Has nothing to do with horns.
My folks forced me to move here in 1967 from New York State.
I was 11 and I didn’t like it one bit. Too hot, too humid, people talked funny, weird food like grits, “won’t you come to our church”, concrete “pill box” houses. Long list of complaints.
I was constantly comparing things to how they did things “Up North.” I was corrected by a teacher not to refer to New York City as “The City” since there were other cities even though it was (at the time) the largest in the USA. I was corrected by a different teacher not to say “yes”, when answering a question, but to say “yes, ma’am.”
Boy, was I grumpy about all this. Did I mention how hot and humid it is around here? Well it is.
But one thing I did not miss (and there were some other things, too) was the use of the car horn. “Up North” horn use was common.
If you went to pick someone up at their house, did you p-a-h-k the c-a-h and go up to the door and ring the doorbell? You did not — you pulled the car to the curb and you laid on the horn until the person in question came out. Never mind about annoying the neighbors. Screw them, you were important.
Stuck in a traffic jam? Lay on the horn! Someone doesn’t go when the light turns green? Lay on the horn! In fact, lay on the horn before the light turns green, then they will know you mean business! That’s the way it was in New York.

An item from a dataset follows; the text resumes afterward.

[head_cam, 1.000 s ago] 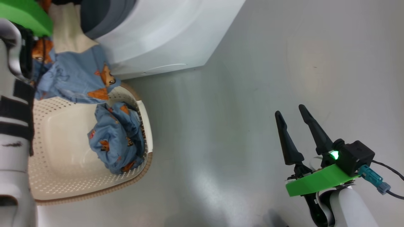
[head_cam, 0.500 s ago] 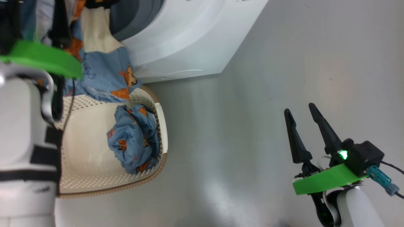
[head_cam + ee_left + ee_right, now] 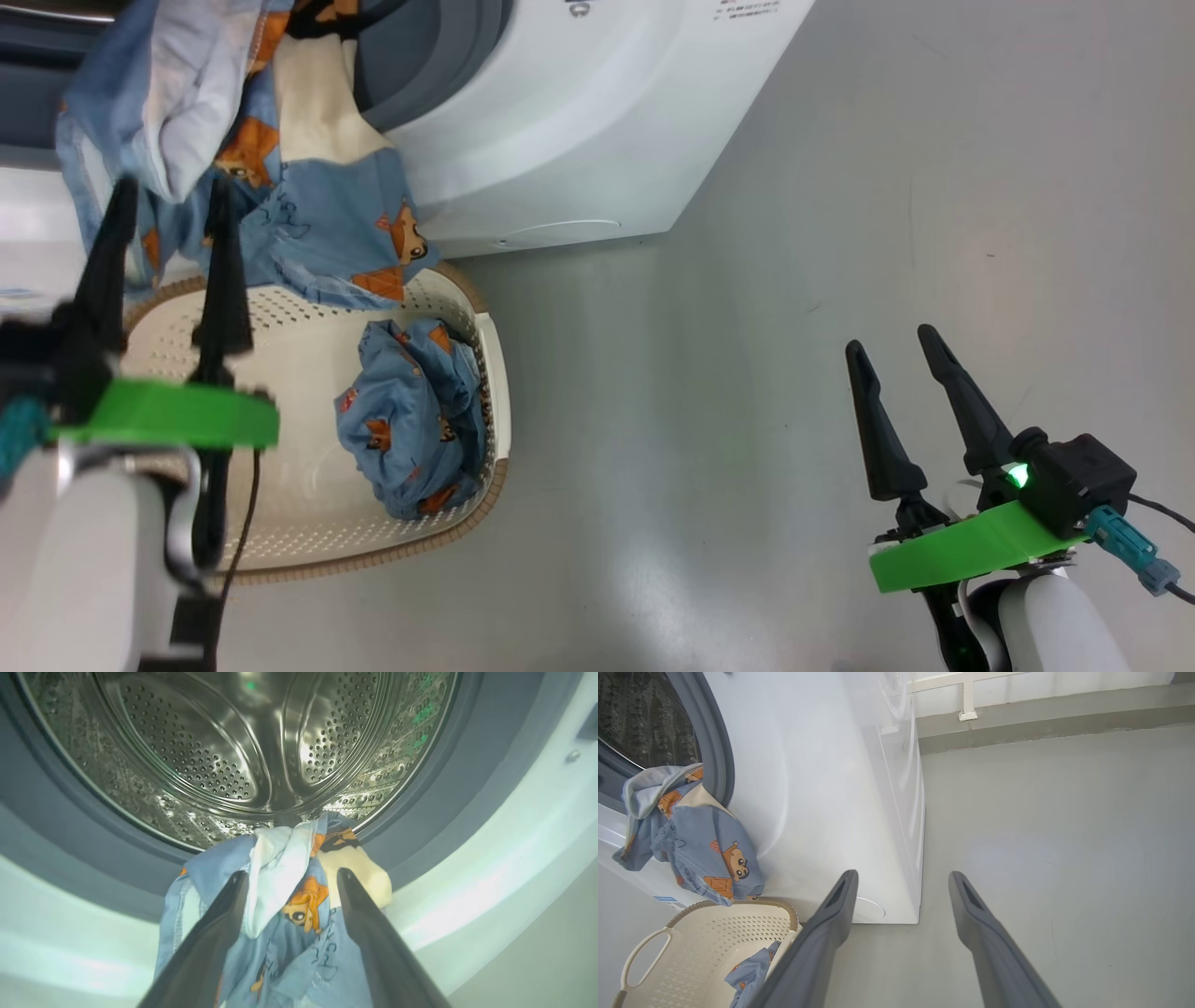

I didn’t think that was right even when I was up north. Horns were meant to be used sparingly and so it was in Orlando. In fact, I think that people are a little too easy on the horn around here. Sometimes the horn is necessary. I know that I have to think about three times to even find the horn when I need it.
After a few years I got used to things they way they were around here.
So that is why I just about jump out of my skin when somebody comes up behind me while I’m riding my bike and honks their horn.
Given the tradition of Orlando, and its civil driving, I would think that this would be a great place for a civility initiative to succeed. The old-timers need to be reminded and to gently explain to the new-comers how things are, the way it was explained to me.